For a guy who doesn’t have much time for ghosts or other spooky things I’ve actually written a fair bit about what happens after death. The dead are a great literary device; that’s my only reason. In this poem the “fading shadows” are echoes or whatever you want to call them of the lovers from ‘The Bedroom’. In fact this whole series of poems ends up being about what I guess you’d call a psychic imprint, i.e. an echo of an emotion, an emotional memory of an event that occurred by those who experienced it. I can’t say I’ve ever experienced anything like it myself but when has lack of knowledge or personal experience ever stopped a writer?
 
If you want to read the complete sequence it was published here in 2012.

Sunday 1 January 2017

#699


Reflections



No
we are not ready

to
go skinny dipping

in
one another's souls.


29 August 1989
 
 
I’ve never really got haiku. I like the idea of it but at this point I’d never written one nor even attempted to write one. That wasn’t how the words came to me. And then this thing appeared out of nowhere, a quiet and contemplative—dare I say reflective?—poem. It’s a poem that always pleases me when I come across it. It’s the kind of poem that feels like a slow exhalation after a deep breath.
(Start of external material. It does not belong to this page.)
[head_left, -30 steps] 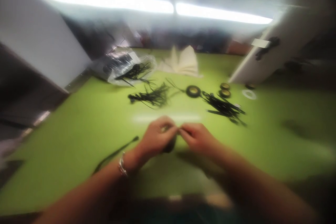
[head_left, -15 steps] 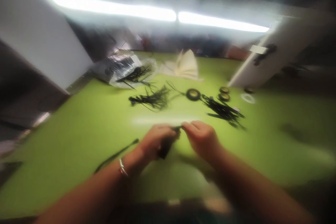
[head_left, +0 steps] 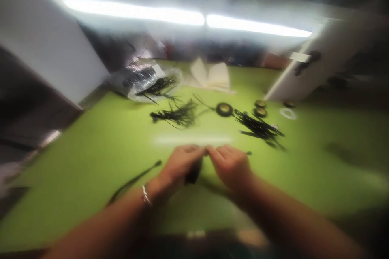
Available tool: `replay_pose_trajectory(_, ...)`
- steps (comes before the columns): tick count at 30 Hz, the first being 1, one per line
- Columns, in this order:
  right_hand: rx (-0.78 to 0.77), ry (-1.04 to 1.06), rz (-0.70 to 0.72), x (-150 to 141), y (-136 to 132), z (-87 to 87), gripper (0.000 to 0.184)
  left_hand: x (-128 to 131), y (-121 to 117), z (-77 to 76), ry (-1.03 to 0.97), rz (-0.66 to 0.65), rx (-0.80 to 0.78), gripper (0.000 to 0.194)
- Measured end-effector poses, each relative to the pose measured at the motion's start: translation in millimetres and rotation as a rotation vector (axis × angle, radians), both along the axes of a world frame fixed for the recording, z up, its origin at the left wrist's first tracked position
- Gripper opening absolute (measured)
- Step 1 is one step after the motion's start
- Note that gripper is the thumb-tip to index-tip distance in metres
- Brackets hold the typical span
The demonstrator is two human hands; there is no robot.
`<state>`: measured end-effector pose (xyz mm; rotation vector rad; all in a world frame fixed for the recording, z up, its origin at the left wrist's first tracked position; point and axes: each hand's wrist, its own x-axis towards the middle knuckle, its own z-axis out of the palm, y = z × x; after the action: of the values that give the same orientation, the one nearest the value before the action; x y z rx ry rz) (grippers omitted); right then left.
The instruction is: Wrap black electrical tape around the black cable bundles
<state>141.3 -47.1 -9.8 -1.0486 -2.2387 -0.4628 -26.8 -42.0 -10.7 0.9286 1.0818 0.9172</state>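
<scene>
In the head view my left hand (head_left: 182, 164) is closed around a black object (head_left: 193, 172), mostly hidden under the palm, which looks like a roll of black tape seen edge-on. My right hand (head_left: 231, 166) is closed too, its thumb and forefinger pinched against the left fingertips. Past the right knuckles pokes the small dark tip of a thin black cable (head_left: 249, 153). What lies between the fingertips is too small and blurred to make out. Left of my left hand, a black cable with a thicker end (head_left: 158, 163) lies on the green table (head_left: 75, 170) and runs under my forearm.
Farther back lie a black cable bundle (head_left: 176, 115), another bundle (head_left: 258, 125), a black tape roll with a yellow core (head_left: 224, 109), smaller rolls (head_left: 260, 112) and a white ring (head_left: 287, 113). Behind them are a plastic bag (head_left: 142, 79) and an open booklet (head_left: 212, 77). Panels flank the table.
A dark strip showing between my hands half a second ago is now hidden as the fingertips meet. The cable tip beyond my right hand has come into sight. The booklet's pages have shifted.
</scene>
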Motion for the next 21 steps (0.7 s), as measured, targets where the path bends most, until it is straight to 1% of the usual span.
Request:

It’s also the first poem where I think I managed to balance content and form: three stanzas, each six syllables in length and—to my mind at least—evocative of ripples.
 
What I always note, every time I read the poem, is the opening, “No.” This is a response. To what we never know, other than a request (an imaginary request I have no doubt) to get to know me better. I was all about appearances in 1989. The last thing I’d want anyone to do was get to know my soul, my dark and selfish soul.